First, let's assign letters to represent the velocities of the particles. Let v1 and v2 be the velocities of the particles with mass m, and let v3 be the velocity of the particle with mass 2m. We are given that v3 = +5.1 m/s.

Next, we need to consider the mass of each particle. Let's call the mass of each particle m1, m2, and m3. Since two of the particles have a mass m and the third has a mass 2m, we can assign the masses as follows: m1 = m, m2 = m, and m3 = 2m.

Now, let's use the principle of conservation of momentum to find the velocity of the center of mass. The total momentum of the system is conserved, which means the sum of the momenta before and after an interaction is the same.

The total momentum (p) of the system is given by:
p = m1 * v1 + m2 * v2 + m3 * v3

Since we're interested in the velocity of the center of mass (vcm), we need to find the weighted average of the velocities. The weight is the mass of each particle. So, the velocity of the center of mass is given by:
vcm = (m1 * v1 + m2 * v2 + m3 * v3) / (m1 + m2 + m3)

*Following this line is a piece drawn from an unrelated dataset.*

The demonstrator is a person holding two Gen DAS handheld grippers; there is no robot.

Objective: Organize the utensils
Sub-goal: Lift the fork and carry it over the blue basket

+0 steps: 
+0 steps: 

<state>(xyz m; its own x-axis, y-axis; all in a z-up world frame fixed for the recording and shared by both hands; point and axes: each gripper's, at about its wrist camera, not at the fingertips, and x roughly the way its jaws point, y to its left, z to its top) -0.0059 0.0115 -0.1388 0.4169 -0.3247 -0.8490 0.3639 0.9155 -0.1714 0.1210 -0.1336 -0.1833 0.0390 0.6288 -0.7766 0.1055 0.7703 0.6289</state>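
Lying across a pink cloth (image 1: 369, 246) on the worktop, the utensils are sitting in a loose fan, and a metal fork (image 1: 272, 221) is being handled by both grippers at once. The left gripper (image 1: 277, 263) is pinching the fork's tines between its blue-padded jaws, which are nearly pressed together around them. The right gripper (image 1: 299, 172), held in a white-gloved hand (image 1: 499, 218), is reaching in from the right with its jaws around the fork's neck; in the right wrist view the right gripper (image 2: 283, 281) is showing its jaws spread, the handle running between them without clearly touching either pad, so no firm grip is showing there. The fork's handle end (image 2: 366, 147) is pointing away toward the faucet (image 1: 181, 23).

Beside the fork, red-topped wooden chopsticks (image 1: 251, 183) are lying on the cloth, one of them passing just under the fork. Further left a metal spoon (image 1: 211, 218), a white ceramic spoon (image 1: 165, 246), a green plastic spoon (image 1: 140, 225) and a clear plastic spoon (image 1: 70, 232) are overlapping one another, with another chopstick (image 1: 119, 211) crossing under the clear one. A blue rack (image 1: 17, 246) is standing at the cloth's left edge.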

Substituting the values we have:
vcm = (m * v1 + m * v2 + 2m * 5.1 m/s) / (m + m + 2m)

Simplifying the expression:
vcm = (2m * (v1 + v2) + 2m * 5.1 m/s) / (4m)

Canceling out the common factors:
vcm = (v1 + v2 + 5.1 m/s) / 2

Therefore, the velocity of the center of mass (vcm) is given by:
vcm = (v1 + v2 + 5.1 m/s) / 2

The direction of vcm will depend on the velocities v1 and v2, which are not provided in the question.